WORK INSTRUCTION:
Output each entry exactly; skip nothing.

MATERIAL SHOWN:
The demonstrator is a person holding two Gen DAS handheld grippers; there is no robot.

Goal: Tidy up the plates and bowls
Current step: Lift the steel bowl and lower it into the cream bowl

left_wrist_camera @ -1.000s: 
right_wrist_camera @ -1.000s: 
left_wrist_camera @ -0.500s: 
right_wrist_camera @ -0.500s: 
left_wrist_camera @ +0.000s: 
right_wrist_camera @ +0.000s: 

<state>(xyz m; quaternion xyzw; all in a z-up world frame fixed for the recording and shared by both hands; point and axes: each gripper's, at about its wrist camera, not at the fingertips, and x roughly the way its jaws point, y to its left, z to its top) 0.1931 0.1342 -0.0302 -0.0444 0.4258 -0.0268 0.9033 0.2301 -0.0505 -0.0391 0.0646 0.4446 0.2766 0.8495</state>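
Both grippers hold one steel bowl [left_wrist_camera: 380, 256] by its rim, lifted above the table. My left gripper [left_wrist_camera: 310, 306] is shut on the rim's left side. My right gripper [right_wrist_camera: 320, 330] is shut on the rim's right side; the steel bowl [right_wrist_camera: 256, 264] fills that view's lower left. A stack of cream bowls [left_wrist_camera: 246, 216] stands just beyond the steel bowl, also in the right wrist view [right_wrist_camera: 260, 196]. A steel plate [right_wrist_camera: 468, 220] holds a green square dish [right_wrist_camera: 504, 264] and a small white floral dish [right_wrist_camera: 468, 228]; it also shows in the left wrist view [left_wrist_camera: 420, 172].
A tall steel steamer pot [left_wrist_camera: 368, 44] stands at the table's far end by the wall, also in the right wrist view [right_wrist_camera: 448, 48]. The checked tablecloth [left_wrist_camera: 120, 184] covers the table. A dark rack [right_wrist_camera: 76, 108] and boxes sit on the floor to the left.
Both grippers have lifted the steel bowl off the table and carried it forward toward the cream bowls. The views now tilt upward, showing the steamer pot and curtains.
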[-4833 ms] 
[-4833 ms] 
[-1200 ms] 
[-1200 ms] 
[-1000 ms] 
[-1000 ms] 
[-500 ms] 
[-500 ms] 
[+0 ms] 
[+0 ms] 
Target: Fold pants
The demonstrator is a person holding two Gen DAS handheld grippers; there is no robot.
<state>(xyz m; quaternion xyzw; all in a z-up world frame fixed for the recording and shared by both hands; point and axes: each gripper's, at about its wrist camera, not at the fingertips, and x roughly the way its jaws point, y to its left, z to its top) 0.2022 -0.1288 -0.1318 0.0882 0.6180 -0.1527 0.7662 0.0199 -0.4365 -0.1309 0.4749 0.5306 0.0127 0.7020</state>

TASK ANSWER:
The demonstrator is a person holding two Gen DAS handheld grippers; there is no robot.

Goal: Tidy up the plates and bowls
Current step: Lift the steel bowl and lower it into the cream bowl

left_wrist_camera @ -1.000s: 
right_wrist_camera @ -1.000s: 
left_wrist_camera @ -0.500s: 
right_wrist_camera @ -0.500s: 
left_wrist_camera @ +0.000s: 
right_wrist_camera @ +0.000s: 

<state>(xyz m; quaternion xyzw; all in a z-up world frame fixed for the recording and shared by both hands; point and axes: each gripper's, at about its wrist camera, not at the fingertips, and x roughly the way its jaws point, y to its left, z to its top) 0.1931 0.1342 -0.0302 -0.0444 0.4258 -0.0268 0.9033 0.2301 -0.0505 -0.0391 0.0646 0.4446 0.2766 0.8495</state>
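Both grippers hold one steel bowl [left_wrist_camera: 380, 256] by its rim, lifted above the table. My left gripper [left_wrist_camera: 310, 306] is shut on the rim's left side. My right gripper [right_wrist_camera: 320, 330] is shut on the rim's right side; the steel bowl [right_wrist_camera: 256, 264] fills that view's lower left. A stack of cream bowls [left_wrist_camera: 246, 216] stands just beyond the steel bowl, also in the right wrist view [right_wrist_camera: 260, 196]. A steel plate [right_wrist_camera: 468, 220] holds a green square dish [right_wrist_camera: 504, 264] and a small white floral dish [right_wrist_camera: 468, 228]; it also shows in the left wrist view [left_wrist_camera: 420, 172].
A tall steel steamer pot [left_wrist_camera: 368, 44] stands at the table's far end by the wall, also in the right wrist view [right_wrist_camera: 448, 48]. The checked tablecloth [left_wrist_camera: 120, 184] covers the table. A dark rack [right_wrist_camera: 76, 108] and boxes sit on the floor to the left.
Both grippers have lifted the steel bowl off the table and carried it forward toward the cream bowls. The views now tilt upward, showing the steamer pot and curtains.
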[-4833 ms] 
[-4833 ms] 
[-1200 ms] 
[-1200 ms] 
[-1000 ms] 
[-1000 ms] 
[-500 ms] 
[-500 ms] 
[+0 ms] 
[+0 ms] 
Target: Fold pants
The demonstrator is a person holding two Gen DAS handheld grippers; there is no robot.
<state>(xyz m; quaternion xyzw; all in a z-up world frame fixed for the recording and shared by both hands; point and axes: each gripper's, at about its wrist camera, not at the fingertips, and x roughly the way its jaws point, y to its left, z to its top) 0.2022 -0.1288 -0.1318 0.0882 0.6180 -0.1527 0.7662 0.0199 -0.4365 -0.1309 0.4749 0.5306 0.0127 0.7020</state>

This exercise requires no further answer.